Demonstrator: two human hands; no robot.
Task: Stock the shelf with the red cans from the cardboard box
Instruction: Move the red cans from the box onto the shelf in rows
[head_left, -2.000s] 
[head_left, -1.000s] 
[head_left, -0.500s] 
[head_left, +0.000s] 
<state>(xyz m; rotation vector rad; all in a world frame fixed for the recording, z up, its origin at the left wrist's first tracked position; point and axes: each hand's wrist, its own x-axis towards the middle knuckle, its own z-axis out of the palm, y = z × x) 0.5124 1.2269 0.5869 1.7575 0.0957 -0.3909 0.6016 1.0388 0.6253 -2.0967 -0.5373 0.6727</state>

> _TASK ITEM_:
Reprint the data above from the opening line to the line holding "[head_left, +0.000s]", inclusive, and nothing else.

> _OUTPUT OF THE TASK_:
Demonstrator: two human hands; no robot.
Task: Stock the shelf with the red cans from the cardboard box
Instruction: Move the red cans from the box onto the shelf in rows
[head_left, -2.000s] 
[head_left, -1.000s] 
[head_left, -0.500s] 
[head_left, +0.000s] 

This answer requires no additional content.